An ongoing conversation with Kant…
This past wednesday the Vrije Universiteit Amsterdam, where I work, hosted the second book presentation of Theological Ethics and Moral Value Phenomena, the book I co-edited with Patrick Nullens and Steven van den Heuvel (both working at the Evangelical Theological Faculty in Louvain). The first one was last December in Louvain, where Antwerp philosopher Guy Vanheeswijck gave his response to the book. This time two philosophers from Leiden University, Rico Sneller and Timo Slootweg, got the floor. Early 2013 the idea of this book project was born. We, that is the members of the research group theological ethics (of which I am a member, yes – although I never studied theology) felt the need to present something of our approach in ethics towards a wider audience. In our regular

Rico Sneller giving his response to the book
discussions it had become clear that many of us worked within a phenomenological framework, which is not the most common approach in ethics. This should be taken in a very wide sense – for some this means having expertise in the work of Charles Taylor, others read almost forgotten French personalists, while for others again phenomenology just means a general approach to follow their own questions in, for instance, health care ethics. In my case the project provided me with an opportunity to delve into the ways in which William James, Max Scheler and Charles Taylor helped me to understand the relationships between religious experience and moral orientations in the value realm. I also wrote a second chapter where I clarified – with texts by Levinas and Derrida – aspects of Simone Weils criticism of an ethics of rights.
And now I heard how my peers read this work – which is a weird experience. Sitting and listening for almost an hour something struck me: how often I heard references to Immanuel Kant. Obviously my esteemed readers held the view that I was in a continuous philosophical conversation with Kant! The only name that didn’t appear in any of the titles of the chapters. With some surprise I looked into this mirror that was held up before me, but couldn’t deny what was said. After the session I tried to think back how Kant the thinker of ethics had come into my life, while chatting over drinks with another visitor from Leiden university. I told her that when I was doing the work for my PhD, on Spinoza, I did something to avoid becoming a narrow-minded expert: the last two hours of the work day I allowed myself to read philosophers that intrigued me, but whose work had no direct relationship to the project. I chose Arendt, Levinas and Strasser – and the lastmentioned again led me to Scheler, whose Non-formal Ethics of Values I only read a few years ago.
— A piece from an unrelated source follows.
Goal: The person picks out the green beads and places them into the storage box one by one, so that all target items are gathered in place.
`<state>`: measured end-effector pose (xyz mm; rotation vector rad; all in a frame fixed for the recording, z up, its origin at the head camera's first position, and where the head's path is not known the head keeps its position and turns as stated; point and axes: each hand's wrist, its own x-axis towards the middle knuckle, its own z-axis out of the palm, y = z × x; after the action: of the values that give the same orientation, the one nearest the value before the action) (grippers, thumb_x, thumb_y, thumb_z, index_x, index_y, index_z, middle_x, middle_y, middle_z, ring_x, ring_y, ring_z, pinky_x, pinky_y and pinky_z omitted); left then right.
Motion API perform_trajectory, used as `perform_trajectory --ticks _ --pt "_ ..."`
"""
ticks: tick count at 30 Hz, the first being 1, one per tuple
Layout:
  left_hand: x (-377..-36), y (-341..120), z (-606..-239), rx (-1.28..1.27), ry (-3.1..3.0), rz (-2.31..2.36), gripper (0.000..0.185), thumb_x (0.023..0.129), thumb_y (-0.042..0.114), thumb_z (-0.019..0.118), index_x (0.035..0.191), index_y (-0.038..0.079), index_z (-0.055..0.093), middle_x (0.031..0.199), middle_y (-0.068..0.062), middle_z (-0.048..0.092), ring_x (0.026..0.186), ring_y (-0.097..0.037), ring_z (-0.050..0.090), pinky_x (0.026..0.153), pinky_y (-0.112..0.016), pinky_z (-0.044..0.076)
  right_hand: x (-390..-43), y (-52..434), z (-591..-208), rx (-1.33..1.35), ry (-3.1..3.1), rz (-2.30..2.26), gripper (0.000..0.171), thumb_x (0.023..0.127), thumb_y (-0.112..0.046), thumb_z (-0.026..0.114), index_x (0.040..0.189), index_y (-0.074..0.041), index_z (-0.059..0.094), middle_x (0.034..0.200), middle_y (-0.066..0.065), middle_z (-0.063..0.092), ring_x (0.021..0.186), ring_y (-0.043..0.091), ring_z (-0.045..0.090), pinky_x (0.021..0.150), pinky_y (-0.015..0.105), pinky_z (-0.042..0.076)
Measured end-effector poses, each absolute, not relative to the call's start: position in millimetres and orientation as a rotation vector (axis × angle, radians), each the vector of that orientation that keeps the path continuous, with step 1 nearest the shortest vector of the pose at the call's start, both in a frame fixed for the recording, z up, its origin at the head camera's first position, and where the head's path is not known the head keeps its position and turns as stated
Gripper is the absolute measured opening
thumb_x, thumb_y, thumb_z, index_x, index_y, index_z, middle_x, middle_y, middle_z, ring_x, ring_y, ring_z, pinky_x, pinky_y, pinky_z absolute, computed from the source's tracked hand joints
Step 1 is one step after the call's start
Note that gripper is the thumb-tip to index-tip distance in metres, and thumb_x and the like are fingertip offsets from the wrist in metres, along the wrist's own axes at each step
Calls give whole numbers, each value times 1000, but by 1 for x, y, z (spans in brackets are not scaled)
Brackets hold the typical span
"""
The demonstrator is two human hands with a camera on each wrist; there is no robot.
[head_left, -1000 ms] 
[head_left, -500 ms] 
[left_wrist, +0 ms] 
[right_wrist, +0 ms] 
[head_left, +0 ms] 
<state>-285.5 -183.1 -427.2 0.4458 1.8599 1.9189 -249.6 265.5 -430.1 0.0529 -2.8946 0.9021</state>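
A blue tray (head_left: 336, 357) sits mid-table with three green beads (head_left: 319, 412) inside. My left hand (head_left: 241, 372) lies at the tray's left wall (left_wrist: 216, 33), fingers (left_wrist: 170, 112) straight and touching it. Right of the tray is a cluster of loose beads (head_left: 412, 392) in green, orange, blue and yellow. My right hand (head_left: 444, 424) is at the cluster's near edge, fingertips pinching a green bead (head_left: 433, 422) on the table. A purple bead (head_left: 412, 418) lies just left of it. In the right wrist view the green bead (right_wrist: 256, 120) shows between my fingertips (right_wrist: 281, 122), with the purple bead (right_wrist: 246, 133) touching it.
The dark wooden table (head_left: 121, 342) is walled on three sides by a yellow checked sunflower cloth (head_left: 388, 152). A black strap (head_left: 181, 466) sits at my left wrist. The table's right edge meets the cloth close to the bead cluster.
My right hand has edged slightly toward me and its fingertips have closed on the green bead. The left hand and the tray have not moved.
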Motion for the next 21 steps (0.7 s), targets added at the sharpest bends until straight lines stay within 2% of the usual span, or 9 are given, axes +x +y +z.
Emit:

For two of the eight years between the very beginning of my Spinoza project and the day of the defense of my thesis, I got funded to work at the University of Amsterdam, in the section practical philosophy. It was there, during the monthly meetings of the section members, that I got my first real introduction to ethics as a field. Although I had had some classes in ethics during my studies, philosophy in Leiden had an overall focus on epistemological questions, and now I realized I didn’t have a real understanding of the structure of ethical questioning.
There Kant got in. I read his Foundation of the Metaphysics of Morals, and, as I had managed to get inside his epistemological ideas during my studies, through reading this short work I finally could enter into the idea of ethics – the autonomous ethics perceived by Immanuel Kant. All the other present day texts that were discussed in the practical philosophy section I could now break into by using the Kantian idea of ought as my tool. It was a discovery that impressed me. Finally Kant also gave me a tool (his distinction between theoretical and practical reason) to break through the difficulties I had making sense of seeming inconsistencies in Spinozas Theological-Political Treatise (which was the subject of my research). His words ended up in the preface of the book in which I finally published the results of my research. A long quotation. Ending with the bonum vacans sentence: Kant says that speculative reason should provide the foundations for practical reason, that doing so is a duty. For if he would leave this question, theory would be empty of the good, and fatalism would take hold of it. My very short and inadequate paraphrase this is. I felt Kant – the despair that modern scientism would lead to, not so much even an existential or moral despair – but the despair that anything to do with the good would be lost for philosophy, for thinking. That could not happen. All the thinkers I wrote about in this new book somehow felt this same anguish – Levinas, Derrida, Weil, Scheler, Taylor (James is a bit different in this, but I will leave that for another time). So that must have been what my readers had picked up. The question obviously has never lost its hold on me. Perhaps I should face it directly some time. And write about Kants Foundation of the Metaphysics of Morals.